→ TASK ITEM: Pick each line containing the word "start" out of the data below.

= = =

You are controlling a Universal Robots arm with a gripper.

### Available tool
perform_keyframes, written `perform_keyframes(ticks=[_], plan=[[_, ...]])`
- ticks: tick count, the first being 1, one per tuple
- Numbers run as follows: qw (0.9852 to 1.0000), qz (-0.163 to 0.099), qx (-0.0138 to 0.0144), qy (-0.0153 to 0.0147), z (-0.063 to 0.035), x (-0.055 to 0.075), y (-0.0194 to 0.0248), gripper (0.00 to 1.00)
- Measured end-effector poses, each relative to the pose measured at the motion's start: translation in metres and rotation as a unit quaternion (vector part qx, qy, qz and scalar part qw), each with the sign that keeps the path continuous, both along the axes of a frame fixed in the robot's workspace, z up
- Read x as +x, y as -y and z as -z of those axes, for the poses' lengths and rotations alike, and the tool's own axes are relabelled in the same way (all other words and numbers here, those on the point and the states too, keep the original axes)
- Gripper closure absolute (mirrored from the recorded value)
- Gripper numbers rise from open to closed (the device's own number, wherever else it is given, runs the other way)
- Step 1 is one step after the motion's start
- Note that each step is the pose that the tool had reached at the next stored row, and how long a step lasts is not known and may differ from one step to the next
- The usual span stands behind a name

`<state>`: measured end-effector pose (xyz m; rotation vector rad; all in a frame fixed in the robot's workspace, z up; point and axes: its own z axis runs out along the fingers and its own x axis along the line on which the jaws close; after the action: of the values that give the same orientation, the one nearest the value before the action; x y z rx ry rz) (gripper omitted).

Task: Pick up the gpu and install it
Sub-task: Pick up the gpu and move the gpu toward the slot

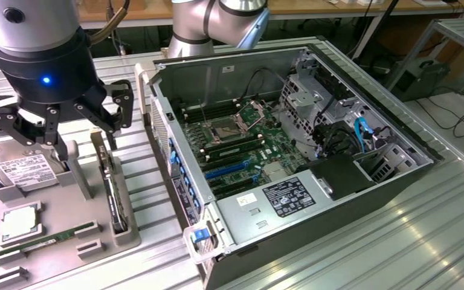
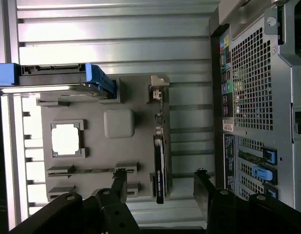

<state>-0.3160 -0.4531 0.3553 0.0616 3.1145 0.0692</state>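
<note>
In the exterior view, the black claw (image 1: 85,150) hangs released and empty over a grey moulded tray (image 1: 70,260) on the ribbed metal surface (image 1: 393,241). The gpu (image 1: 113,193), a thin green circuit-board card, stands on edge in a slot along the tray edge facing the open black computer case (image 1: 296,151). Its long axis runs along that edge. A silver hard drive with white label (image 1: 19,169), a square processor chip (image 1: 21,220) and a narrow green memory stick (image 1: 46,243) fill other tray pockets.

The wrist view looks down on the gpu (image 2: 160,156) edge-on, a dark narrow strip. The claw (image 2: 161,187) straddles one end of it, its fingers (image 2: 118,183) spread to either flat side. The case's perforated rear panel (image 2: 257,87) stands just beside that tray edge.
</note>
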Motion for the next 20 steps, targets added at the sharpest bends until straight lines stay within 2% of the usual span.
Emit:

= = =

→ SOLUTION FOR THIS PROBLEM:
- Measured end-effector poses, each relative to the pose measured at the motion's start: translation in metres and rotation as a unit quaternion (vector part qx, qy, qz and scalar part qw), each with the sign that keeps the path continuous, both along the axes of a frame fixed in the robot's workspace, z up
- Step 1 is one step after the motion's start

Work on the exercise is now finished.